I'm a bit late to the party wherein we all celebrate the death of bin Laden.  Or decry the celebration of the death of bin Laden.  Or party-poop the death of bin Laden by saying his erradication will mean nothing in the long run.  Or warn of the martyrdom of bin Laden.  Or refuse to give Obama credit.  Or refuse to give Bush credit.  Or any of the other veritable myriad of ideas floating around the internet in the wake of bin Laden's death.  What I haven't seen reflected in the multitudinous blogs, Facebook posts and Twitter feeds, though, is the idea that bin Laden is merely a symptom.  Not a cause.

It's 1979.  The main enemy of the United States is the Soviet Union so the United States funds the Afghan Mujahideen as they fight against the Soviets.   But when it is obvious that the Afghan insurgents are destined to lose, the U.S. stops all funding, putting the the Afghan rebels in a much weaker position and, ultimately, causing its demise.

We can argue and pontificate whether bin Laden was a direct recipient of these funds or whether he received any specialized training from CIA operatives.  I have no idea.  And there are people who insist that the US never funded the Afghan rebels at all.   Again, I have no real way of proving or disproving any of these stories.

But let's, for a moment, presume that the story is true;  that the U.S. threw money at a group of unpredictable rebels in hopes that they would do the dirty work of ousting the Soviets from Afghanistan.  Then when those unpredictable rebels were found wanting, the U.S. gave up on them and vanished.

If this did happen, it is nothing short of reprehensible.  The philosophy behind funding insurgents to fight as soldiers-for-hire in some sort of undeclared war for world domination is inherently problematic, of course, but to fund them and then abandon them mid-fight is downright horrid.
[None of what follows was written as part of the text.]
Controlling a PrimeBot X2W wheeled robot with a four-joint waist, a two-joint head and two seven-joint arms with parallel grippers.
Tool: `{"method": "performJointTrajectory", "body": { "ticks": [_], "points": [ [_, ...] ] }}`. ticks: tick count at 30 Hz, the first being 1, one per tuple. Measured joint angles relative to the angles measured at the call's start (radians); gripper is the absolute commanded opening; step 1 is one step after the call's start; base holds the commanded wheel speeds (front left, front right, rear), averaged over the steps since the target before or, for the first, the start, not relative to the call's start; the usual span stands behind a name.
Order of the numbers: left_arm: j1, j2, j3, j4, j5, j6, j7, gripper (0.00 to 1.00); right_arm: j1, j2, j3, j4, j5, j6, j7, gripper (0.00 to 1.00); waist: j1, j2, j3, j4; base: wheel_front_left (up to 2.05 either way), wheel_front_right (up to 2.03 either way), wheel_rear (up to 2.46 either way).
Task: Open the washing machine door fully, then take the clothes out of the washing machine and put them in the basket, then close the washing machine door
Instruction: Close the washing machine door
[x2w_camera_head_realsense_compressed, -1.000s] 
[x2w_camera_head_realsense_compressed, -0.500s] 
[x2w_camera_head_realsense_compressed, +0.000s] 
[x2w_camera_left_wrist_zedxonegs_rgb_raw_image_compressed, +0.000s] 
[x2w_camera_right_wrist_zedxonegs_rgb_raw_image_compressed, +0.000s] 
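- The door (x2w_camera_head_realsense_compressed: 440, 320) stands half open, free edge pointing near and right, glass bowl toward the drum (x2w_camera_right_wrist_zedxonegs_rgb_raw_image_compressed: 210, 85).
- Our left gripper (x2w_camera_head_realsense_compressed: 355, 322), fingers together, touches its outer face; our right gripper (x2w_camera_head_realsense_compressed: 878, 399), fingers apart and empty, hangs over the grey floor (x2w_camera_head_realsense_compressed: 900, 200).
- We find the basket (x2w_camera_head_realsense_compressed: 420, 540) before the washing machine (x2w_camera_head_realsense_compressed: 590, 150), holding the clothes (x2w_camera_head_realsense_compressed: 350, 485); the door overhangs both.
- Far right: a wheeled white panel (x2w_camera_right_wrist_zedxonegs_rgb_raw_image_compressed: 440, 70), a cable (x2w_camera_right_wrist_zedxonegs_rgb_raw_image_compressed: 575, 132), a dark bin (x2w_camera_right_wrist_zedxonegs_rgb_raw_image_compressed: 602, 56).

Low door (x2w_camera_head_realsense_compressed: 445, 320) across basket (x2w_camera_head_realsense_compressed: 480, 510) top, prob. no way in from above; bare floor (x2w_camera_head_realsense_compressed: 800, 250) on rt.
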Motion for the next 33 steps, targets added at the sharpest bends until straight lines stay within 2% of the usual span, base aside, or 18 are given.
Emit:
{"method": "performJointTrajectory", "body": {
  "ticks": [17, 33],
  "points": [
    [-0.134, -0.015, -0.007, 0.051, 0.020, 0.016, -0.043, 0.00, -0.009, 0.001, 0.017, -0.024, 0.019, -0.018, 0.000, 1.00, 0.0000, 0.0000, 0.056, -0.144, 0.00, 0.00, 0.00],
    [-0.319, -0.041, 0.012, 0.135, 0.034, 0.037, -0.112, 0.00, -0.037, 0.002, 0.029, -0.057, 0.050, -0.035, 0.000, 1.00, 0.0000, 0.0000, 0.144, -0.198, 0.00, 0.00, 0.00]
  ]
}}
Again, I'm not claiming this as truth.  But if it is true (and it likely is) that makes Bin Laden a symptom;  a symptom of the failed diplomacy and failed political maneuvering of the government of the United States.  A symptom of America's inability to sell its democracy to troubled areas without holding hands with people who run almost entirely counter to democratic ideals.  A symptom of the Machiavellian "the end justifies the means" philosophy.  A symptom of sacrificing pawns in a larger game of chess where the pawns, ultimately, don't matter.

And sometimes the pawns get pissed.  And sometimes the pawns gain power.  And then what?
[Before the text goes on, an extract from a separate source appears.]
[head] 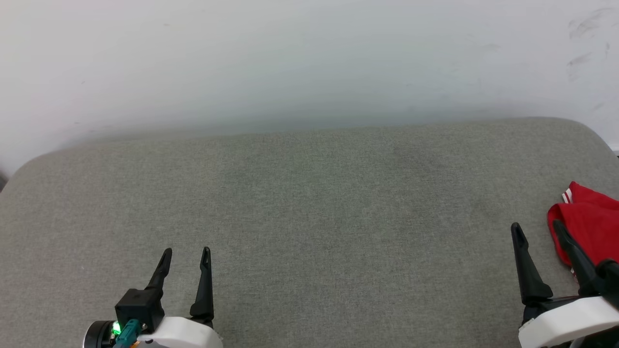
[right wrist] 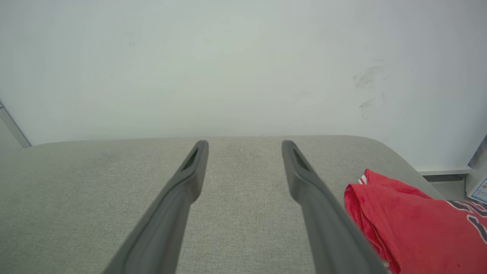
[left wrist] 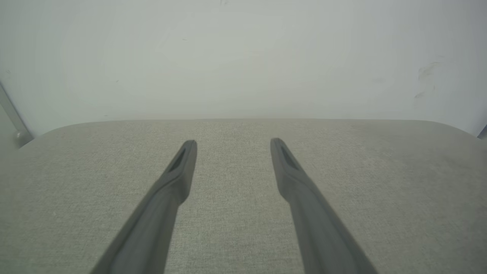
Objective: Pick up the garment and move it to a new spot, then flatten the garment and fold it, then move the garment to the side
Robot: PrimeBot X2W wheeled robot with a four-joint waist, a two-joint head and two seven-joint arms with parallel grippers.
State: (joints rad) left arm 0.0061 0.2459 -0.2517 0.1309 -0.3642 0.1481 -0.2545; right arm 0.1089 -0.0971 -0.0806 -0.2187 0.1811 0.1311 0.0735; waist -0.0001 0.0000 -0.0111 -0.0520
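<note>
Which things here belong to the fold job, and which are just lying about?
Job:
- garment, bunched at the pad's right end
- right gripper, open, next to it
- left gripper, open, over bare pad
- pad, the work surface

Lying about:
- box, beyond the pad's right end
- wall, scuffed
</note>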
If I were a more astute historian, I would  outline all of the regimes and dictators that the United States has supported solely for the purpose of jettisoning a marginally worse regime or dictator.  Then I would dissect the benefits derived from, as well as the problems created by, these associations and partnerships.

I am not, however, an astute historian.  Regardless, here's a list, off the top of my head;
Ngo Dinh Diem (Vietnam), Chiang Kai-Shek (China), Idi Amin (Uganda), Franco (Spain), Pinochet (Chile), Sadam Hussein (Iran), Muammar al-Qaddafi (Libya), Noriega (Phillipines), Mubarek (Egypt), the Contras (Nicaraugua).

Hmmm.  So you join forces with the playground bully because you want to win at dodge ball during recess.   But then, when you go inside and sit back down at your desk, the bully starts to make the kind of trouble that is not acceptable within the mores of the civilized classroom. What do you do?  Stand up for him because he helped you win dodge ball?  Or abandon him because you're playing a different game and he's not helping now?  And if you abandon him, will he find you after school and beat the crap out of you?

Tough one.  I guess it all depends on how much that one game of dodge ball means to you.

None of this to defend bin Laden.  Nor will I pretend that I know the intricate details of why the United States seem to continually get in bed with people who aren't good for it in the long run.  But America does seem to have a habit of throwing in its lot with spurious characters and then not knowing what to do with these spurious characters when they have served their short-term purpose.  And sometimes those spurious characters get angry and retaliate, leaving us with a Laurel and Hardy "this is a fine mess" moment.  Or we're left with something much, much worse.

So maybe we ought not get in bed with spurious characters in the first place?

Oversimplifying, certainly.  But still food for thought.